He looked back up at me. “Baby says whatever makes us happy will make him or her happy. What a cop out. Definitely our child.”
I giggled softly. “What did I do to deserve such a perfect man as you?” Gabriel made a slight face and I reached down to run my hand through his hair. “I love you so much,” I murmured softly.
“I love you too,” he said, and then scooted up to kiss me. My heart skipped a beat as I kissed him back, and then I laughed because the baby gave a rather strong kick. Gabriel smiled, for he’d felt it as well.
“Baby feels left out,” I noted.
“Ah, well, we certainly can’t have that.”
* * * * *
Oh Capri, she’s beauty
Winter gave way to spring, at first hesitantly as the snow slowly melted and then rapidly once the temperature spiked, bringing with it an efflorescent transformation. Sprinklings of wildflowers popped up wherever they could, and then Easter brought out bright pastels and the ever strengthening light of the sun.
The passage of time also brought along the marked expansion of my waistline, a phenomenon which engendered some difficulties of its own….
There was a loud crash and a vicious curse, followed by hurried footsteps on the stairs as my husband rushed down to me, which made me feel a little bad considering why I’d called him.
“What happened?” he asked in a rush, his normally tanned face pale.
I flushed in embarrassment. “I err…seem to be in a losing battle against gravity. I’m having difficulties getting up.”
Gabriel crooked one of his eyebrows high.
“I’m serious!” I wailed, wiggling in place on the sofa. “I’ve been trying to get up for like the past fifteen minutes, but I’m stuck and I have to pee SO badly and OH MY GOD DON’T LAUGH AT ME.”

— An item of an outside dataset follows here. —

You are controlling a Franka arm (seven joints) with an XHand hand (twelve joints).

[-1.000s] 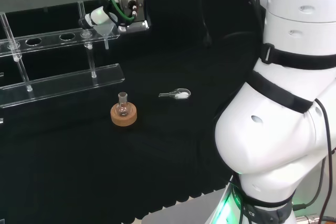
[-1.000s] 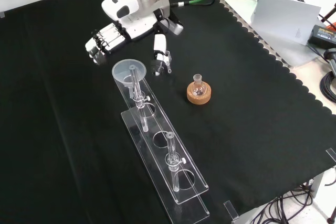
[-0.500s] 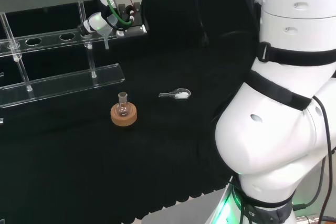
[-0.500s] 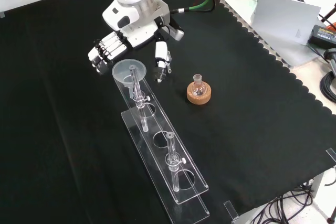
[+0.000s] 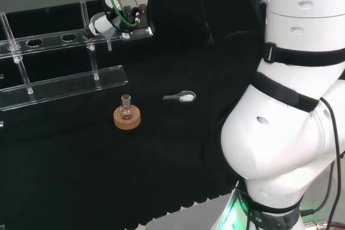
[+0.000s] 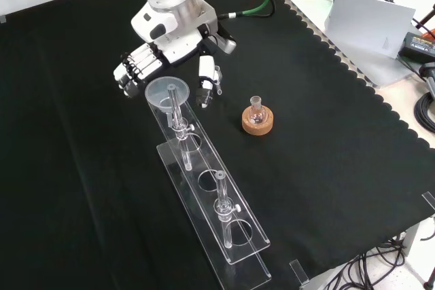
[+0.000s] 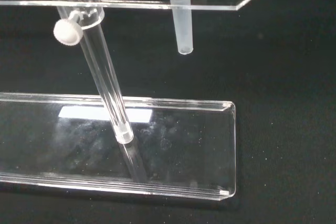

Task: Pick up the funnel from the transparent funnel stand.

“I’m not,” he said with a cough that sounded suspiciously like a chuckle. “I mean this is clearly an emergency situation. Would you like me to call the fire department?”
“What!? No, you ass!”
Gabriel laughed and then walked over to me, holding his hands out. I took them gratefully and he helped lift me out of the demonic pit of doom that was our new sofa. Evidently its enticing comfort disguised the true evil that lay within its plush cushions.

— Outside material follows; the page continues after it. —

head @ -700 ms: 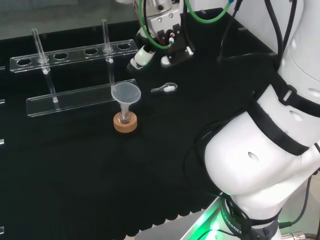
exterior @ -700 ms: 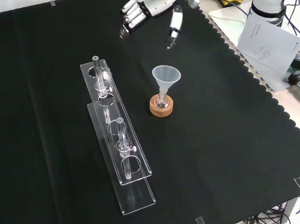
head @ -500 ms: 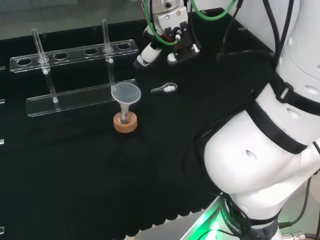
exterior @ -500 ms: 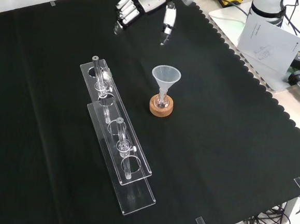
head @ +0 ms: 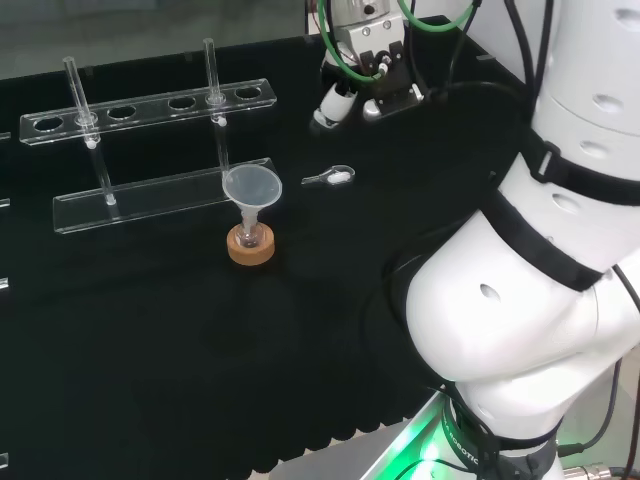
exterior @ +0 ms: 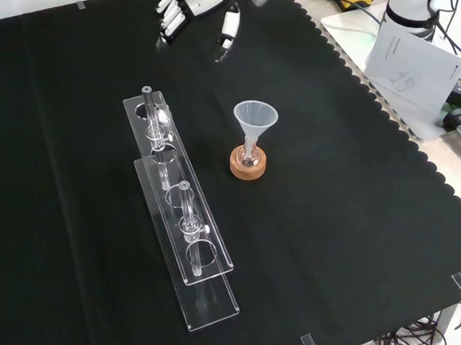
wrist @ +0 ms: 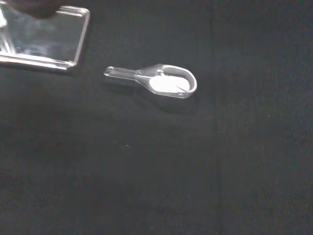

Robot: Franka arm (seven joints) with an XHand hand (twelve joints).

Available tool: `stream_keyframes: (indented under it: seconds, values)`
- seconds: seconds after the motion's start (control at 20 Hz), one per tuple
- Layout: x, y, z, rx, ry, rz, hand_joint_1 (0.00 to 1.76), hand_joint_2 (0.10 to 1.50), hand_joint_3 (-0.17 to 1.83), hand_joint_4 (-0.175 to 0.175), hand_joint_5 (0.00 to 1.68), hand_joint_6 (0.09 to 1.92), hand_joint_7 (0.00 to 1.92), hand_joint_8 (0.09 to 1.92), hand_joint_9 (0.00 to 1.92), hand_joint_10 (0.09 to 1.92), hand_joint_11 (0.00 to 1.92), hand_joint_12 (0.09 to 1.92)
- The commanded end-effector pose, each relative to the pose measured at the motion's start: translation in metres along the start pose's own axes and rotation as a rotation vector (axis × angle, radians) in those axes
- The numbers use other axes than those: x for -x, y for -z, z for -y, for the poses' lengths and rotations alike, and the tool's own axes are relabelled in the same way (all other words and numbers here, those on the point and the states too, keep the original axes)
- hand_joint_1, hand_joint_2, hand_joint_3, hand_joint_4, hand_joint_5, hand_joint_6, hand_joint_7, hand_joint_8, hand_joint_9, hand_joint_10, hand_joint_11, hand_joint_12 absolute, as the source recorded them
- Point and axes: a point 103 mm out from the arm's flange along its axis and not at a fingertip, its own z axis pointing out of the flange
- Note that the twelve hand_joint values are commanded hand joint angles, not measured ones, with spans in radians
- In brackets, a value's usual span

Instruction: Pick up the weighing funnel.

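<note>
The weighing funnel (head: 331,178) is a small clear scoop with a short stem, lying flat on the black cloth to the right of the big funnel in the head view. In the wrist view the weighing funnel (wrist: 161,81) holds some white powder in its bowl. My hand (head: 362,88) hovers above the cloth, farther off than the scoop and apart from it. In the front view the hand (exterior: 194,0) is at the top edge, open, fingers spread and relaxed, with nothing in it.
The big funnel (head: 252,187) stands in a small flask on a cork ring (head: 250,246). Two clear test tube racks (head: 150,104) (head: 155,195) with upright tubes stand left of it in the head view. One rack corner (wrist: 46,41) lies near the scoop.
The hand has moved to the right in the head view, and up and to the left in the front view. It stays open. The weighing funnel has not moved.
</note>
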Motion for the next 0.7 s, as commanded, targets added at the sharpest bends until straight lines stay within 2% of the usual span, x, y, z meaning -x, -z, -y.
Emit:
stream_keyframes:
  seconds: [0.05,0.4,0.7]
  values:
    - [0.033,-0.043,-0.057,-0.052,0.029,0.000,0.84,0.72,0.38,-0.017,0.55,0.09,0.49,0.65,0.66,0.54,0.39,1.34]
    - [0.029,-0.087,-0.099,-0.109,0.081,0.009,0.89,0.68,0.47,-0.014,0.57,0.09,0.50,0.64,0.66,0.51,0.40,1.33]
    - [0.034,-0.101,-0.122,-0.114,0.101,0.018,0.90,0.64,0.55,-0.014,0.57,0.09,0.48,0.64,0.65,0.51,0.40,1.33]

“Thank you,” I breathed in relief, hurrying over to the stairs and cursing the fact that there wasn’t a bathroom on this floor. “What were you doing anyway?” I asked halfway up. “I heard a crash.”
“At first? Reading. But after you nearly gave me a heart attack? Learning how to use a book as a projectile missile. On that note, you might be short one vase now.”

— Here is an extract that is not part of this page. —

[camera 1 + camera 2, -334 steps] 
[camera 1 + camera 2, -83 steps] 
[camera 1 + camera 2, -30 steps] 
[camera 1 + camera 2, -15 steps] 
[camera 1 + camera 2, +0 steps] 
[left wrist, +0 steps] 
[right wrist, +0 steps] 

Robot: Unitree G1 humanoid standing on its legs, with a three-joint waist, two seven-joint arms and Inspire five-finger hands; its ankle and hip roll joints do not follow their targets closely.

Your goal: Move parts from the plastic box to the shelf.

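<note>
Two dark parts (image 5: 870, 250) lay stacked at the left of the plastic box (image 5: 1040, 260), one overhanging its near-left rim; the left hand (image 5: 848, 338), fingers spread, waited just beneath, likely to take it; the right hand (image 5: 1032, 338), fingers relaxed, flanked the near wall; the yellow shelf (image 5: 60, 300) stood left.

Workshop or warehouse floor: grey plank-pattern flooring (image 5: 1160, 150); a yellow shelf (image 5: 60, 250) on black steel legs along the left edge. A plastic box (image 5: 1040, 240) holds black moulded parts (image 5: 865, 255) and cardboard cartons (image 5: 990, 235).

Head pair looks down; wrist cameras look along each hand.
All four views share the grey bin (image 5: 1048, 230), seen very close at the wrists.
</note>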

“GABRIEL! Those vases were handmade in Portugal!”
“But I just saved your life….”
I fought back the smile that tried to make its way to my lips. “When I’m done peeing, I’m going to slowly make my way back down the stairs, waddle over to you, and then hit you upside the head.”
“Ah,” he said and then, just as I’d reached the top of the stairs: “I’ll forge myself some protective headgear while I wait!”
* * * * *
In all seriousness, Gabriel wasn’t an ass. On the contrary, he was my saving grace; taking late night trips to the store whenever I had an insatiable craving (clementines were my current kick); massaging my back whenever I felt like my spine was going to give way; and putting up with my intense emotional swings, the worst of which was probably when I saw a commercial for the SimSPCA in which there were all these little starving kittens and hurt puppies and why weren’t we helping them?! Why was the world so awful!? I wanted to save all the animals, but there were so many and not enough people were helping and I didn’t know what to do! My house wasn’t big enough to save them all and it made me so SAD that I couldn’t cuddle them close and promise everything was going to be okay because I wasn’t sure that it would be and oh my god I needed to—
“Joanne….You’re not writing about that commercial in your journal, are you?”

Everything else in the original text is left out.